Step 6: Assign licences

Azure Test Plans requires a Basic + Test Plans licence. Go to Organisation Settings → Users.

For each QA engineer who needs to write and run test cases:

  • Set licence to Basic + Test Plans ($$$)

For stakeholders who only view results:

  • Set licence to Stakeholder (free)

For developers who need to see but not create test cases:

  • Basic licence is sufficient for read access

Step 7: Create your first test plan

Go to Test Plans in the left navigation. Click + New Test Plan.

Name:      Sprint 1 — Regression + New Features
Area:      ShopFlow-QA / Frontend
Iteration: ShopFlow-QA / Sprint 1

Inside the test plan, create test suites:

  1. Click + → New Suite → Static suite
  2. Name: User Authentication
  3. Repeat for: Product Search, Checkout Flow, Order History

Step 8: Create your first test cases

Inside the User Authentication suite, click + New Test Case.

Title: Login with valid credentials succeeds

Steps:
1. Action: Navigate to /login
   Expected: Login form displayed with email and password fields

2. Action: Enter valid email "test@example.com" and password "Password123!"
   Expected: Fields accept input without validation errors

3. Action: Click the "Sign In" button
   Expected: Redirected to /dashboard with user name displayed in header

4. Action: Check browser cookies
   Expected: Session cookie set with httpOnly and Secure flags

Save and add more test cases for: invalid credentials, forgot password, session timeout.


For traceability, link each test case to its corresponding user story.

  1. Open a test case
  2. Click Links → Add link
  3. Link type: Tests
  4. Search for the user story by ID

Now the traceability matrix in Test Plans → Progress Report will show which user stories have test coverage.


Step 10: Configure your team dashboard

Go to Overview → Dashboards. Click + Add widget to build a QA-focused dashboard:

WidgetPurpose
Test Results TrendShows pass/fail rates over time
Bug by StateDonut chart of open vs closed bugs
Sprint BurndownTeam velocity
Query ResultsOpen high-priority bugs
Deployment StatusLast pipeline result

Common errors and fixes

Error: Sprint burndown chart shows no data Fix: Ensure sprints have start and end dates set in Project Configuration, AND work items are assigned to the sprint (Iteration Path = the sprint path).

Error: Test cases not visible after creation Fix: Test cases must be explicitly added to a test suite.

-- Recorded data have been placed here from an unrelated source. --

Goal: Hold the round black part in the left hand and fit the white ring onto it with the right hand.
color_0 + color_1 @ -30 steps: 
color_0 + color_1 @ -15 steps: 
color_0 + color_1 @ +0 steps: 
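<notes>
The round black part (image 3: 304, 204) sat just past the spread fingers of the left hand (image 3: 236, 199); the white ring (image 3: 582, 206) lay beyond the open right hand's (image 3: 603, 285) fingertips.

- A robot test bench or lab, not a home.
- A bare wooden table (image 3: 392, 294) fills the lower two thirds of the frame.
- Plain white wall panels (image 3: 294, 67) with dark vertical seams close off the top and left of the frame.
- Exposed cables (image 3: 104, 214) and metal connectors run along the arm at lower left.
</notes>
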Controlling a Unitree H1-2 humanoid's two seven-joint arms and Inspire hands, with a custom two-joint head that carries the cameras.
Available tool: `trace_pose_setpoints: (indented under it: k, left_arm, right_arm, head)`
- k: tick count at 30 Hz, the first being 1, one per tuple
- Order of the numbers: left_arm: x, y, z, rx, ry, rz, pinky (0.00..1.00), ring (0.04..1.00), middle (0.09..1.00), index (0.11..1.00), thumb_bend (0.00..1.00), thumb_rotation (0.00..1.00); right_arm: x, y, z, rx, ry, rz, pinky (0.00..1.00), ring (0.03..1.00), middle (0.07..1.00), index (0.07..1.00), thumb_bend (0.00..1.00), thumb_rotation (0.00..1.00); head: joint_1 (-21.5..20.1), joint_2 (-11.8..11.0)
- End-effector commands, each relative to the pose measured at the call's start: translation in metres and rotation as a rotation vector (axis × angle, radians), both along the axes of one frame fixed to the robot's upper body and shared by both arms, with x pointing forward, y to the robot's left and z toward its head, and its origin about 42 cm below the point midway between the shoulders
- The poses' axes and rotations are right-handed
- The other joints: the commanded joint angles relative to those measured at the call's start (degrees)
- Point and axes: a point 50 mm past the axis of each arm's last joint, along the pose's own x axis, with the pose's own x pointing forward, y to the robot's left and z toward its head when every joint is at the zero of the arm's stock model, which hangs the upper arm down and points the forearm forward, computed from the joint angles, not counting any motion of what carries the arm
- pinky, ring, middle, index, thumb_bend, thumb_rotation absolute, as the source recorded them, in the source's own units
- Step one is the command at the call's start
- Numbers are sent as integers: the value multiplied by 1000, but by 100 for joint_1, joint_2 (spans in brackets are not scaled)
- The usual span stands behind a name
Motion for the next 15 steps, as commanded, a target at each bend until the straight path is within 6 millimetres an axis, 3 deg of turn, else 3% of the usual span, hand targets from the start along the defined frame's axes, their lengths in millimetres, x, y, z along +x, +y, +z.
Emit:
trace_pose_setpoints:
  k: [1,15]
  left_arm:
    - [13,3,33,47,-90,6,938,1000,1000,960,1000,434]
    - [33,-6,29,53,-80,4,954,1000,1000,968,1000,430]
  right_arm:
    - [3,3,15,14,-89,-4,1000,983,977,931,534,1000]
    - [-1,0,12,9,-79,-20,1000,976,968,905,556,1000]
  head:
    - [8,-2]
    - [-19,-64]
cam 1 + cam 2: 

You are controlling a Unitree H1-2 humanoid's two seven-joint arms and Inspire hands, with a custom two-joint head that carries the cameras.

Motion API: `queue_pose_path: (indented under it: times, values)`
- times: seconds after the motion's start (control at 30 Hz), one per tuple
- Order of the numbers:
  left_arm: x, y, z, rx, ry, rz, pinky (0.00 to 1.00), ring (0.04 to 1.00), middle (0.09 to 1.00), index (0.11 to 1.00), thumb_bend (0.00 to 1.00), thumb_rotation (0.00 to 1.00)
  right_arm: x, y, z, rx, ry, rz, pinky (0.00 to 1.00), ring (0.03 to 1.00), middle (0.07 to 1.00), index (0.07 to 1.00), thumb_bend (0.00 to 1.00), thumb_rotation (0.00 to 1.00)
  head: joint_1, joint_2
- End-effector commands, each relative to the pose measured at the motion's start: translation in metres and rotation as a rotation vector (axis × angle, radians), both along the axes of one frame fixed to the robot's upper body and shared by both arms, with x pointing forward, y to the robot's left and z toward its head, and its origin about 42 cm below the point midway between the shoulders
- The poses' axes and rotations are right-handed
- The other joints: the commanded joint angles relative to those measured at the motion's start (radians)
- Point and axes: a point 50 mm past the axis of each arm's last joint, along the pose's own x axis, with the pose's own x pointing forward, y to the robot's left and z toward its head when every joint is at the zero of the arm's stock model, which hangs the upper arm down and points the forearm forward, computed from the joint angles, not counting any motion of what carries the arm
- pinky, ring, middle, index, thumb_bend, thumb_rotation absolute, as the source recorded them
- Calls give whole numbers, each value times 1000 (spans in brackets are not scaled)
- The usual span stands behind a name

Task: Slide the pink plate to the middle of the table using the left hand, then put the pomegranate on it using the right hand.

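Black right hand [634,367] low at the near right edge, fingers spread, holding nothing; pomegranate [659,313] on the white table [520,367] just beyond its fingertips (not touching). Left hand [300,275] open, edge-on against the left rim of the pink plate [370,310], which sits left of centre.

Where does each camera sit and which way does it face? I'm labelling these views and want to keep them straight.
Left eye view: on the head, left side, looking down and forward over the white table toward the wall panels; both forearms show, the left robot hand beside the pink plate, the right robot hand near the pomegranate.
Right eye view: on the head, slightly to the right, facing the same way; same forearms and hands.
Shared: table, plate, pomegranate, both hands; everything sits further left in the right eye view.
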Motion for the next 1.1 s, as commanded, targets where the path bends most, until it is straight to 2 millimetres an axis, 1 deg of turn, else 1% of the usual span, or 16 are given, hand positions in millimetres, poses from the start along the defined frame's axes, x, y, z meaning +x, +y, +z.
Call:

Creating the work item doesn't auto-add it. Either add them manually or create a Query-based suite that pulls them automatically.

Error: "You are not a team member" when viewing the team board Fix: Go to Project Settings → Teams → [Your team] and add yourself as a team member.

Error: Area paths not showing correct hierarchy on the board Fix: Each team must select which area paths they own in Team Settings → Working with bugs / Areas. A team only sees work items from their assigned area paths.


Project setup checklist

☑ Organisation created in correct region
☑ Project created with Scrum process
☑ Area paths defined for product areas
☑ Iterations (sprints) created with date ranges
☑ QA team created and configured
☑ Licences assigned (Basic + Test Plans for test authors)
☑ First test plan created with suites
☑ Test cases created with detailed steps
☑ Test cases linked to user stories
☑ Team dashboard configured with QA widgets

With this foundation in place, every subsequent sprint follows the same structure — create a new test plan, add suites for the sprint's features, reuse regression test cases, and track execution through the dashboard.